Elaborating the autoetnographic approach into the art, Suvi’s works in the series Memories Hurrying Home is indeed not in his intention to be a complete picture or illustration of how the discourse of cultural violence and conflict management by power works on the body of individuals and society. Instead of chronological narratives that applies aspects of causality in cases of violent conflict, the map expansion made by Suvi, probably, comes as a self-proclaimed visual performance. They are intertwined with one another as a pattern to signify a state that has actually disappeared: a state of forgiveness and a state of peace. By disturbing our visual and mind zones which are often lulled by pseudo comfort, the concept of violence which is then processed as an aesthetic style in these works might trigger a call – if not trigger us all to join in calling – forgiveness and peace.Indeed, through his works, Suvi is not laying out definitive answer, yet conclusion, whether the latter two things will come or not. Because, as we can explore from one work to another, Suvi is actually narrated them all in poetry. Yet, hasn’t history recorded that “poetry enable free conversation” and “improbable hypocritical cohesiveness”[2], and that poetry is able to soften hard things so that we can together going forward to a new situation, which is better…?

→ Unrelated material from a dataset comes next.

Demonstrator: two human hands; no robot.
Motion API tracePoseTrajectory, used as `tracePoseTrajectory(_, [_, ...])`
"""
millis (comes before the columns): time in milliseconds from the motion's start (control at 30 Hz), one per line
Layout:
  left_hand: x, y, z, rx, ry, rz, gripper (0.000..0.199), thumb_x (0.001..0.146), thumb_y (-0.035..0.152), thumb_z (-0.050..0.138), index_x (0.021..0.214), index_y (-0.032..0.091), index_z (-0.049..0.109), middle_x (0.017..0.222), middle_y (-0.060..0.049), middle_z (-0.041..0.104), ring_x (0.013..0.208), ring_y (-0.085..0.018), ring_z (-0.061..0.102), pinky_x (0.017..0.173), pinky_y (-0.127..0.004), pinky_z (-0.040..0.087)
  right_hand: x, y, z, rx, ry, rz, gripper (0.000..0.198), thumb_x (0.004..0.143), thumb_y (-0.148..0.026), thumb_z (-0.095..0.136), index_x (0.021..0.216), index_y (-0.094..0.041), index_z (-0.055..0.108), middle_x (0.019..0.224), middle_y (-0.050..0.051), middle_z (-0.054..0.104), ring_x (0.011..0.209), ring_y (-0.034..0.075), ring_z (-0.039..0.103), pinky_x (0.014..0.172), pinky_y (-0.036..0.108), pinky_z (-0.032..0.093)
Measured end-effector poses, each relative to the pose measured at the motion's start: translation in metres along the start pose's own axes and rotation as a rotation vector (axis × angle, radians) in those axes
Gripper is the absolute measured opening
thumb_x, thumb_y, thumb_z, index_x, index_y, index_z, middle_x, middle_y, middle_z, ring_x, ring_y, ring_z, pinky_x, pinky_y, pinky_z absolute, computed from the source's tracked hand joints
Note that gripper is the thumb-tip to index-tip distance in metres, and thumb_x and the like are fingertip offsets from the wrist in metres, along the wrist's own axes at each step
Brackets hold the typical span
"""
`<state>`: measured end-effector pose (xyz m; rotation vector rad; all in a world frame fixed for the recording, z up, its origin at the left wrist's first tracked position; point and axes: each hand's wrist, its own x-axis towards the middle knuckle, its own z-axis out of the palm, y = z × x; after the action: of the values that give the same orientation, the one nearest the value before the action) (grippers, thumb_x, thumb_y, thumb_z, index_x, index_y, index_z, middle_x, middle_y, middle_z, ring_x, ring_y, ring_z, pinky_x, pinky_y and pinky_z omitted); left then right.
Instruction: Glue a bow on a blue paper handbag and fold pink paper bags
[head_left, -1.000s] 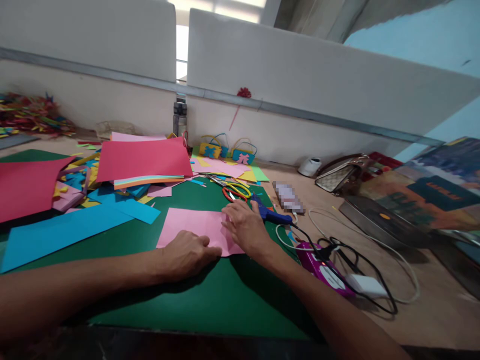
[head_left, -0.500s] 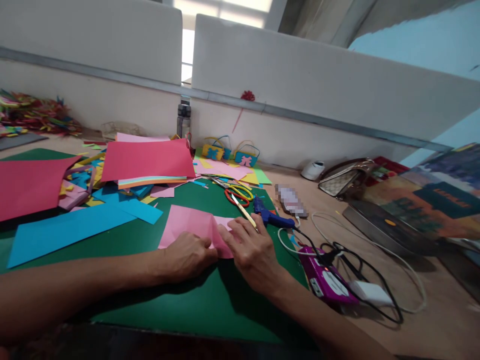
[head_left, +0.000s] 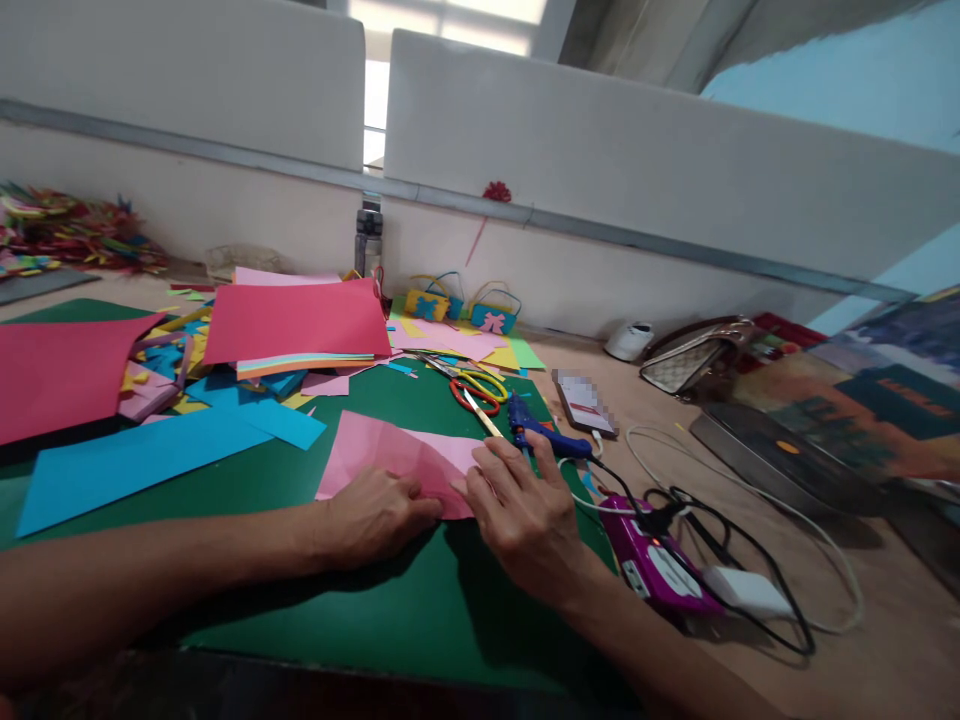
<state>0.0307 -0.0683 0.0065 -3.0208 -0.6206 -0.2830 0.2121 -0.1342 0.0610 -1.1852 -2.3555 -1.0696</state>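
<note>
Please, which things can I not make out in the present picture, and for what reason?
All in the head view:
Pink paper: its near edge is partly covered by the left hand and right hand.
Phone: its screen is partly hidden by pixelation.
Left red sheet: cut off by the picture's left edge.
Dark label: lettering too blurred to read.

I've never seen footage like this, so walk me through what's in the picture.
No machine: these are a person's two bare hands, seen from a camera on that person's head, looking forward and down. The left hand rests on a bent pink sheet over a green surface; the right hand touches its right end. I can't tell whether either pinches it. Scissors and a blue glue gun lie beyond, blue paper and red sheets to the left, and small paper bags stand at the back.
</note>
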Motion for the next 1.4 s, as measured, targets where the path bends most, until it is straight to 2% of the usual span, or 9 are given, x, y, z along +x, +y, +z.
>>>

[1] The term “… under the wind” intentionally I took from an informant, which is listed in the interview data (January 1. 2004), and analyzed by Gerben Noteboom for the article titled “Experience of Violence” (See Gerben Noteboom, 2015, Forgotten People : Poverty, Risk and Social Security in Indonesia: The Case of the Madurese, in Southeast Asia, No. 6, ISBN 978-90-04-28298-8, Brill, Leiden, http://dx.doi.org/ 10.26530/OAPEN_613437, p. 243). That sentence, as quoted, indicates the situation and feelings of insecurity experienced by the Madurese society after the violence happened in Kalimantan.
[2] Goenawan Mohamad, 1963, “Seribu Slogan dan Sebuah Puisi” (A Thousand Slogans and a Poem), in Goenawan Mohammad, Seni, Politik, Pembebasan, ed. (Goenawan Mohammad Art, Politics, Liberation, ed.) Tia Setiadi, IRCiSoD, 2018, p. 91-92.